Put the Guacamole server on the main network and use Apache’s mod_proxy feature on a web server in the DMZ to allow access externally. A firewall rule is allowed to allow the DMZ webserver to the Guacamole server on the main network. Once that is in place everything is functional from a network perspective, I am able to get to it from the WWW.
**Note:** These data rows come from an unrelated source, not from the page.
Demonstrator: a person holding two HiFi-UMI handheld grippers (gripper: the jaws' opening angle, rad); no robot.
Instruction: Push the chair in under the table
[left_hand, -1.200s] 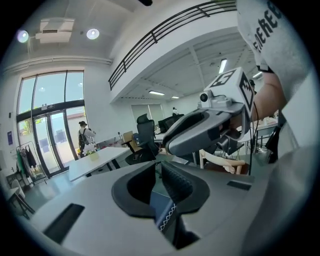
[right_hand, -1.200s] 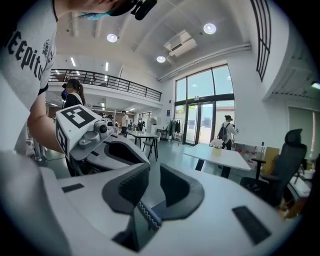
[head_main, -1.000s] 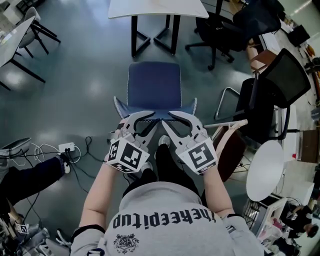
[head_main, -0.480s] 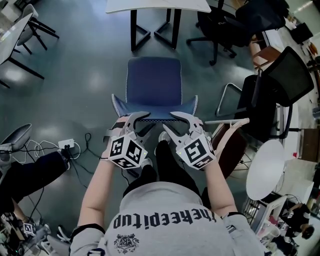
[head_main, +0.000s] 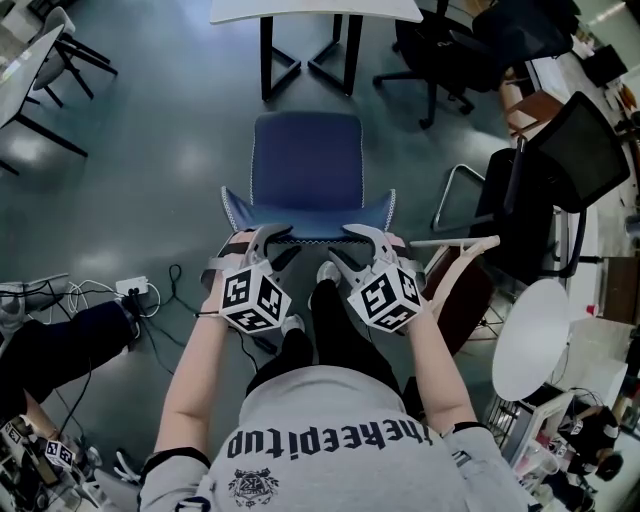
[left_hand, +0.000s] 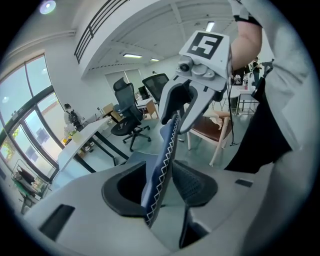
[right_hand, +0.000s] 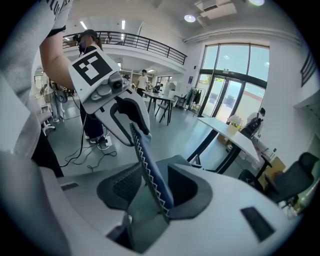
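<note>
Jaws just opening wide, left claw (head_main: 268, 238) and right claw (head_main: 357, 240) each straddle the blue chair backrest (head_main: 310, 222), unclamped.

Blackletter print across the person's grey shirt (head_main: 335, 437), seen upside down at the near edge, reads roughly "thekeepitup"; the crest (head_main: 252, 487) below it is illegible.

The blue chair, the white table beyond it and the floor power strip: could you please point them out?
blue chair (head_main: 305, 160), head view, seat centre.
white table (head_main: 315, 10), head view, visible tabletop.
power strip (head_main: 132, 287), head view, its white body.
</note>
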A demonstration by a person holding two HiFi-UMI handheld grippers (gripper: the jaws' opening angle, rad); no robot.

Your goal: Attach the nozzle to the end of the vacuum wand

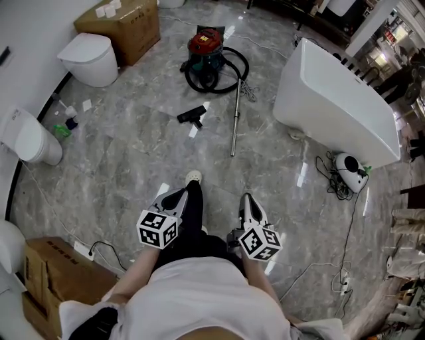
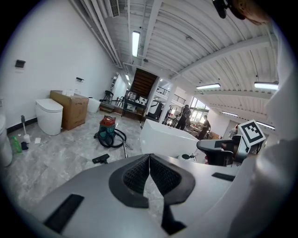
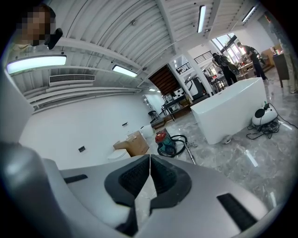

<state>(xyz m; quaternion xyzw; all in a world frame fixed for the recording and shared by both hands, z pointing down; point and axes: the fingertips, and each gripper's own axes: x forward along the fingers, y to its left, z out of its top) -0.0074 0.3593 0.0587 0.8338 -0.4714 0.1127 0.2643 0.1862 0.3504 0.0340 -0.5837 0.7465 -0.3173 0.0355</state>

Testing shall commence tomorrow and I may have other users test it, I will update this article then with any bug finds, fixes or errors I or others run into.

EDIT:

I made a Windows 10 “Remote Admin Workstation” within VMWare ESXi and had issues getting Guacamole to work with it. Found a Windows 10 Fix, appears that Network Level Auth and a registry key need to be edited. More specifically the key located here: [HKEY_LOCAL_MACHINE\SYSTEM\CurrentControlSet\Control\Terminal Server\WinStations\RDP-Tcp] change “SecurityLayer” from a “2” to a “1”.